Let me suggest a reason that no such sentence appears. To my mind, “reform conservatism” largely consists of undertaking a practical task. Conservatism has generally excelled at propounding a philosophy of government, with great stress on government’s limits. It has not, especially in recent years, been as good at outlining an agenda that would be attractive to the public. Conservative politicians have not, by and large, presented an agenda that offered tangible advantages to many people or explained how it did so.

This is not a defect inherent to conservatism. Conservatives in the late 1970s and early ’80s made the case that the conservative agenda would make American life better for most people: reducing crime, providing tax relief, ending gas lines. This was not the whole of the conservative case. But it was a politically indispensable part of it.

It remains indispensable today. So it seems to me that conservatives should identify public concerns, think through how we can address those concerns by applying conservative insights, and then argue for the resulting agenda. We should shrink government—especially in the places, and the ways, where it would do the most good. And that, of course, depends on circumstances. Robert Stein’s chapter makes that point with respect to tax policy. In 1981, a 70% top tax rate badly needed to be brought down. Today, the payroll tax and taxes on business investment are more pressing issues, the former because it imposes a heavier burden on middle-class families and the latter because they impede economic growth.

Occupational licensure and the college-accreditation oligopoly (to pick examples from Michael Strain’s and Andrew Kelly’s chapters) have both become bigger and bigger obstacles to opportunity. Overcoming those obstacles, through fairly straightforward conservative policies of deregulation, should therefore become conservative priorities.

If our agenda expanded the size and scope of the federal government, it would be very important to articulate a principled limit to how large and powerful we would allow it to get. (Although, come to think of it, people who really do have a government-expanding agenda have not done that, as Voegeli explained in depth in his book Never Enough.) Since our agenda does the reverse, however, it has not been as important.

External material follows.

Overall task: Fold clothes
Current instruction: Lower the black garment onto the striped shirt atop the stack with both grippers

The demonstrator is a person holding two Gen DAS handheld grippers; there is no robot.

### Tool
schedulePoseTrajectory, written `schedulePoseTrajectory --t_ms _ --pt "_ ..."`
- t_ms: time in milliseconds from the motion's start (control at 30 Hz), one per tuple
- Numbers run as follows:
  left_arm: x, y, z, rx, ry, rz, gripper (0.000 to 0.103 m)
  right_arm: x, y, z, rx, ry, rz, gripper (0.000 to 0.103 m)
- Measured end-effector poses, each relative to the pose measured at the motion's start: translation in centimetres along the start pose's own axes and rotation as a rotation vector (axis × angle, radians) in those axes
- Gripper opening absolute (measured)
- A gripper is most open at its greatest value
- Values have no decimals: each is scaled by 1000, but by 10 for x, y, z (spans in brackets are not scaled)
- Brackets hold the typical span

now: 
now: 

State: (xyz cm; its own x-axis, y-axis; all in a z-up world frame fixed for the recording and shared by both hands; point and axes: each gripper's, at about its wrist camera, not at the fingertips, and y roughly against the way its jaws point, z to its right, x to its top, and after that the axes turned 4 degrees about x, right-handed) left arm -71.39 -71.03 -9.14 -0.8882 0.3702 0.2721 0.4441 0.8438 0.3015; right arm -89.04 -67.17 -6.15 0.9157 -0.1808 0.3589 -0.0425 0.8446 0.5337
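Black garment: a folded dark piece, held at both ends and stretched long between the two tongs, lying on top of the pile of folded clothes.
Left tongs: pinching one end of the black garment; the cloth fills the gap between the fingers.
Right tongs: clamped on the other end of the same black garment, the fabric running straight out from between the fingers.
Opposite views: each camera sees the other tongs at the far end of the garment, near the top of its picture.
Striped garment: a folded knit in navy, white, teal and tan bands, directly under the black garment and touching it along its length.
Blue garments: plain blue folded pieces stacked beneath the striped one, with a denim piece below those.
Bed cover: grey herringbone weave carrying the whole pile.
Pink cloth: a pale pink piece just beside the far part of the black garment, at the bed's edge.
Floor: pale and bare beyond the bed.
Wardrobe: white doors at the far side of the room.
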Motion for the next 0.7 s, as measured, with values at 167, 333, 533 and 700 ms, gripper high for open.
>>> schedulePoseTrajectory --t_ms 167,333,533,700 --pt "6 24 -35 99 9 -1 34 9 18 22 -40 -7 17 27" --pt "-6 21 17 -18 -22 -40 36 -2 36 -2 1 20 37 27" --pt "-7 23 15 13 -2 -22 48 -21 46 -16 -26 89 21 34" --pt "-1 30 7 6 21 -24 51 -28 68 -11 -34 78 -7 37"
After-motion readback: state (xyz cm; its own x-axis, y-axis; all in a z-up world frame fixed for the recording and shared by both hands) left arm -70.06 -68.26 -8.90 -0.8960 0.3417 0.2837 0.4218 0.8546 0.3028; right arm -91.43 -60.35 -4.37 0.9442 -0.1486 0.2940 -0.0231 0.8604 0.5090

And because it is a practical agenda, it need not specify whether we should ultimately seek a government as small as the one we had in 1911, 1931, or 1961. We can, instead, form a coalition of people who want a tiny government, people who want a much smaller government, and people who want a smaller but less destructive government—just as politically successful conservatives have done in the past. Some conservatives may think that the federal government has a legitimate and constructive role to play in helping promising low-income young adults attend college; some may think that it would be better if the federal government had no higher-education policy. Both groups ought to be able to agree that it would be better to have student-loan programs that did less to raise tuitions and restrict choices.

Most conservatives, Voegeli writes, are interested in “leashing rather than reforming government.” I am not sure this distinction holds up. Take health care, where the most alarming recent expansion of government has taken place. There is no significant force in American politics seeking an end to all federal involvement in health care. There is no caucus in the House that wants to end Medicare, Medicaid, the tax exclusion for employer-provided insurance, and the requirement that hospitals provide emergency care to all comers, and replace them with nothing. All existing conservative proposals can therefore be described as reforms of existing federal health policy.

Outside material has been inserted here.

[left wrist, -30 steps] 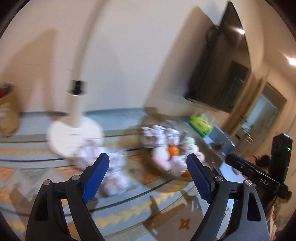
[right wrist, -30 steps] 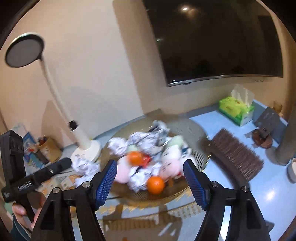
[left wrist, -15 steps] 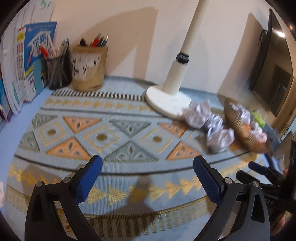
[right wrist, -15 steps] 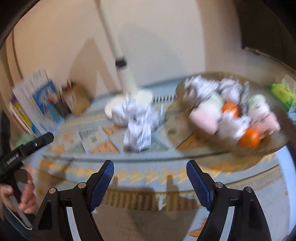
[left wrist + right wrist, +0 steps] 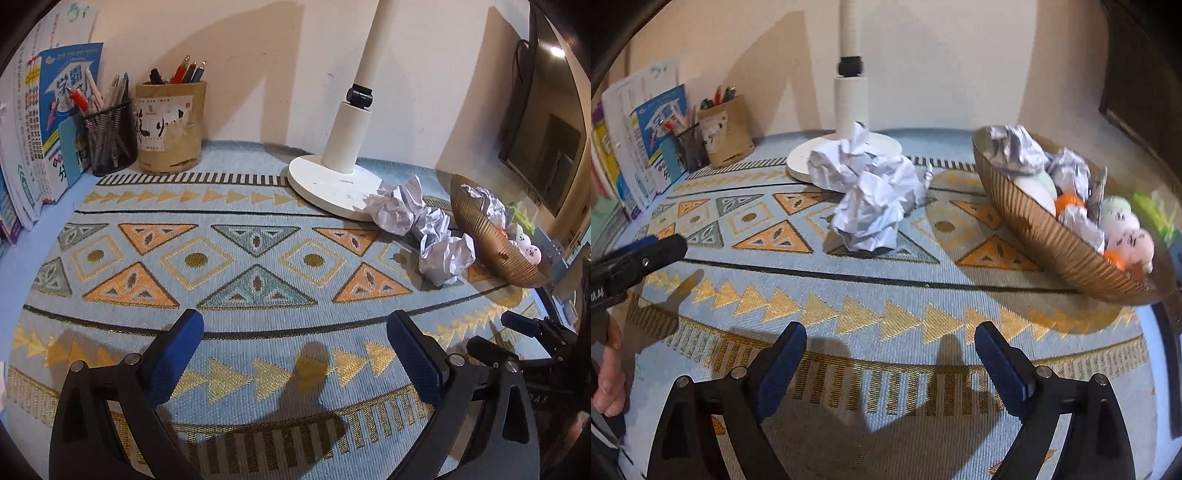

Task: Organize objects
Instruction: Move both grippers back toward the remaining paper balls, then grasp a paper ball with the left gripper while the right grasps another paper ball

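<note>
Woven mat point(image 5: 258, 258) in blue and gold now fills both wrist views, where a second earlier each camera looked toward the wall and the television. Both grippers have dropped and tilted toward the tabletop. Left gripper point(image 5: 295, 354) stands wide apart with nothing between its pads, over bare mat. Right gripper point(image 5: 890, 363) is widening at this moment, likewise empty. Crumpled paper balls point(image 5: 871, 192) lie loose on the mat, touching the lamp base point(image 5: 801, 162) and just beside the ribbed brown bowl point(image 5: 1045, 236), which holds more paper, plush toys and orange balls. Judgement: no item is yet grasped; the descent reads as an approach, with the loose paper the likely first pick, nearer the right gripper.
</note>
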Demonstrator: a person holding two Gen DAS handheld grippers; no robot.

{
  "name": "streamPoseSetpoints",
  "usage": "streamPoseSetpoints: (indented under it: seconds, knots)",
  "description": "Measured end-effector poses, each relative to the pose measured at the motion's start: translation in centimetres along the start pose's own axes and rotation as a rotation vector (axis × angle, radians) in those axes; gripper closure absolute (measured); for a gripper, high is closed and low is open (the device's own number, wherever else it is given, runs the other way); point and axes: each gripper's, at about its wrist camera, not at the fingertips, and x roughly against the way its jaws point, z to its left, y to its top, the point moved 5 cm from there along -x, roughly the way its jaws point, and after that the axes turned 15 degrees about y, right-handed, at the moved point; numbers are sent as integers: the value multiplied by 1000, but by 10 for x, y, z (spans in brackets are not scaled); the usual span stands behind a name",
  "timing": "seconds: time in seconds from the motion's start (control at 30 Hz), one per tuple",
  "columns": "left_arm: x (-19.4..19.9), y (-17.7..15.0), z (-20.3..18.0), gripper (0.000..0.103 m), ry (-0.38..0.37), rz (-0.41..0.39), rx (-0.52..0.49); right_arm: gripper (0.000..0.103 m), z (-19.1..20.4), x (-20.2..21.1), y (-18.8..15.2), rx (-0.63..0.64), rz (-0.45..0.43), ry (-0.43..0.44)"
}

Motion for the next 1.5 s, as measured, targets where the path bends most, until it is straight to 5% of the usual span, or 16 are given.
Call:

The reforms suggested in James Capretta’s chapter, though, would also leash the government. Health care for the elderly would still be subsidized—but the federal government would no longer be in the business of trying to set prices throughout the health sector. The tax break for employer-provided coverage would continue—but no longer would the tax code so heavily favor it over individually purchased insurance. Health insurance would still be regulated—but people would be free not to buy it, or to buy plans that suited their preferences rather than those of the Department of Health and Human Services. All of this would amount to a massive reduction in the federal role, even before accounting for how much less federal spending it would involve.

Voegeli cautions reform-minded conservatives against confining ourselves to critiquing liberals’ means rather than their ends. But these healthcare policies do not amount merely to a different and better way of doing what Obamacare does. They are, to be sure, a different and better way of seeing to it that people can get affordable health insurance. But that isn’t the objectionable essence of Obamacare. Room to Grow’s reforms reject altogether Obamacare’s goal of managing American health care from Washington, D.C.—of telling people what they must buy and what business models they should follow.

Room to Grow has no chapter on immigration, and Voegeli notes that the authors have divergent views on the subject. He says, too, that tighter labor markets, brought about by stricter laws, would do more to improve economic security than the ideas the book presents. I suspect that increased enforcement of laws against illegal immigration, and a reduction in low-skilled legal immigration, would appreciably help people at the lowest end of the wage scale. I do not see the evidence that those policies would do a great deal for people in the middle of the middle class. I favor them, but they are not a substitute for an agenda along the lines of the one in Room to Grow.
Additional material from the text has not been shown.